Wet weather, heat delay harvest of hay, tomato crops

Wet weather, heat delay harvest of hay, tomato crops

Cloudy skies and haze cover a farm north of Amenia on Sharon Station Road. Rain and heat waves have led to challenges for farmers in drying hay and adhering to a typical harvest timeline.

Charlie Greenberg

A rainy spring and early summer have delayed the hay crop for local farmers, while highly variable temperatures in June have caused difficulties in vegetable cultivation and have pushed the harvest further into the season.

According to the National Weather Service, average precipitation for northern Dutchess County in May is 4.3 inches, while last May’s total rainfall averaged 8.1 inches across the region.

While Eric McEnroe of McEnroe Organic Farm in Millerton said that too much rain is better than no rain at all, abnormally high precipitation in the area has made the drying of hay more difficult.

“It’s hard to make dry hay when it’s wet,” said Peter Coon of Coon Brothers Farm in Amenia. After forage — grass specially cultivated for hay production — is cut, the still-hydrated grass requires time to dry in the sun before it can be baled, a process that is delayed by excessive rainfall.
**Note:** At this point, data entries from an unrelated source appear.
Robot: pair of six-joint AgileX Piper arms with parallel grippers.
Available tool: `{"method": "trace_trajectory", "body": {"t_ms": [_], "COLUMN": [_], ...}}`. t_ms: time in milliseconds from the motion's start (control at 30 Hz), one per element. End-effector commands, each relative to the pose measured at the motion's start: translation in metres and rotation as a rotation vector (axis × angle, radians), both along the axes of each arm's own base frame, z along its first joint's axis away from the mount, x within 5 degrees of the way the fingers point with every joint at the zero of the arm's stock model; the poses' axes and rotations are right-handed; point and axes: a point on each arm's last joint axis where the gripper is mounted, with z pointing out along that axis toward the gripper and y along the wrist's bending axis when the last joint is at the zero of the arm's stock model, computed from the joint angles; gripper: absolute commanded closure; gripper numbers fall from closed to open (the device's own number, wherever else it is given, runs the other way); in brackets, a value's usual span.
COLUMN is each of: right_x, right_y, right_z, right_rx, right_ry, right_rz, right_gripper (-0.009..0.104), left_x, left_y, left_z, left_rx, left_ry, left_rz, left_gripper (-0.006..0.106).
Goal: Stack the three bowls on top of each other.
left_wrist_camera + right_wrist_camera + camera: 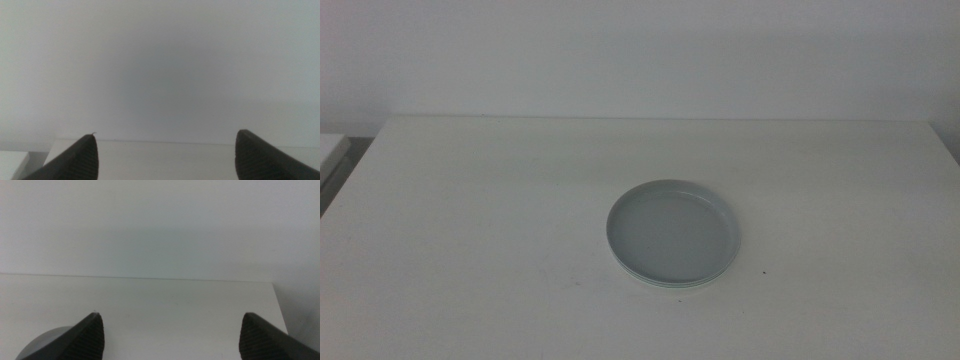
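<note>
since the rims are nested one inside another, the three bowls [674, 233] are seen as a single low stack near the middle of the white table [470, 230], so the stacking is judged complete. smooth, shallow, round shapes with a mint green top are shown. the left gripper [165, 155] and right gripper [170, 335] are held spread and empty, kept clear of the stack.
</note>
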Motion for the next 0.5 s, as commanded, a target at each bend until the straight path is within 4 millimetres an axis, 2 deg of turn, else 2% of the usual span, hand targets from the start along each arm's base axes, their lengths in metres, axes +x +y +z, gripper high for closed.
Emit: {"method": "trace_trajectory", "body": {"t_ms": [0, 133, 233, 300, 467], "right_x": [0.0, 0.002, -0.002, -0.012, -0.043], "right_y": [-0.001, -0.003, -0.008, -0.013, -0.017], "right_z": [0.0, -0.009, -0.03, -0.05, -0.114], "right_rx": [-0.013, -0.027, -0.017, -0.014, -0.031], "right_ry": [-0.008, -0.01, -0.085, -0.151, -0.248], "right_rz": [-0.009, -0.023, -0.073, -0.128, -0.206], "right_gripper": [0.002, 0.002, 0.002, 0.002, 0.002], "left_x": [-0.001, 0.0, -0.001, -0.003, -0.009], "left_y": [0.001, 0.0, 0.001, 0.001, 0.001], "left_z": [0.001, -0.001, -0.009, -0.023, -0.078], "left_rx": [-0.006, -0.006, -0.011, -0.013, -0.005], "left_ry": [-0.014, -0.015, -0.053, -0.073, -0.021], "left_rz": [0.006, 0.006, 0.004, 0.002, 0.001], "left_gripper": [0.007, 0.007, 0.007, 0.007, 0.007]}}
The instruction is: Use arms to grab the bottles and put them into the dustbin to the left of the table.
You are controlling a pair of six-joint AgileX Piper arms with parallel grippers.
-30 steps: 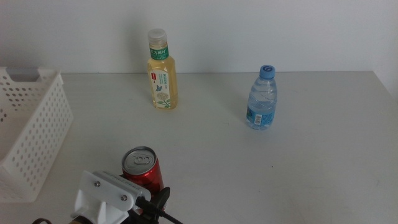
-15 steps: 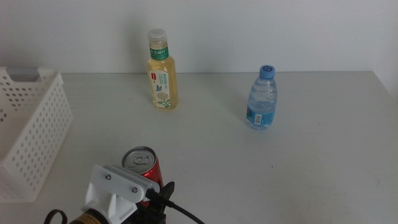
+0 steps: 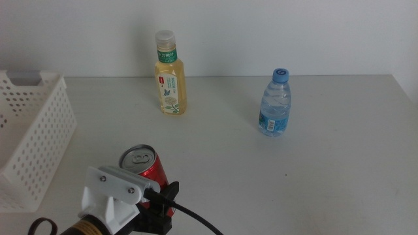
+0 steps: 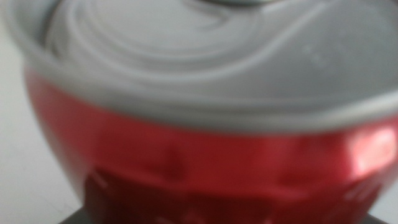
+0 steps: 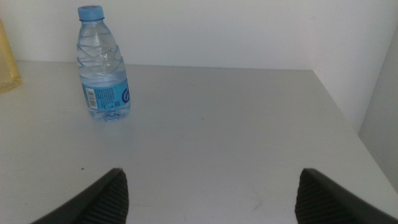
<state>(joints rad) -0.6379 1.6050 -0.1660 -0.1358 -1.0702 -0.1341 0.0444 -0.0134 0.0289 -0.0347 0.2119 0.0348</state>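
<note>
The red soda can (image 3: 145, 168) is at the near left of the table (image 3: 274, 176), tilted a little and held between the black jaws of my left gripper (image 3: 160, 197), whose white housing (image 3: 111, 194) shows at the bottom edge. The can fills the left wrist view (image 4: 205, 155), blurred, and hides the jaws there. The yellow tea bottle (image 3: 170, 75) stands upright at the back. The blue-capped water bottle (image 3: 275, 104) stands at the right middle and also shows in the right wrist view (image 5: 104, 65). My right gripper (image 5: 211, 193) is open and empty, well short of the water bottle.
The white perforated dustbin (image 3: 32, 130) stands at the table's left edge, left of the can. A pale wall runs behind the table's far edge. The table's right edge shows in the right wrist view (image 5: 348, 124).
The can's top has shifted left and a little up and now tilts. The left arm's white housing has moved slightly left with it. Both bottles stand where they were.
</note>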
Hay was not the only crop which high springtime precipitation levels affected — the planting of produce was also put on hold. The delay, combined with inconsistent temperatures in June, has particularly affected tomato production, said Olivia Skeen, Director of Development for McEnroe Organic Farm.

“Tomatoes like dry, straight heat,” Skeen explained. The combination of an unusually cool start to the summer with a late-June heat wave have pushed the tomato harvest into August, where Skeen said that farmers in the area would ordinarily have been close to finished with their produce efforts by this point in July.

Recent weather in the region has been abnormal as compared to statistical averages, according to data from the National Weather Service. The wet spring comes after a fall season of record-low rainfall last September and October. However, Skeen emphasized that every year is different, an observation which Coon shared.

“Every year has challenges,” Coon said, “except 2012,” a year that stood out for its remarkably predictable weather patterns. Recognizing that every year’s weather seems abnormal is just another part of farming, Coon said.

“Some years are easier than others — it’s ebbs and flows, being able to go with what Mother Nature does,” Skeen said.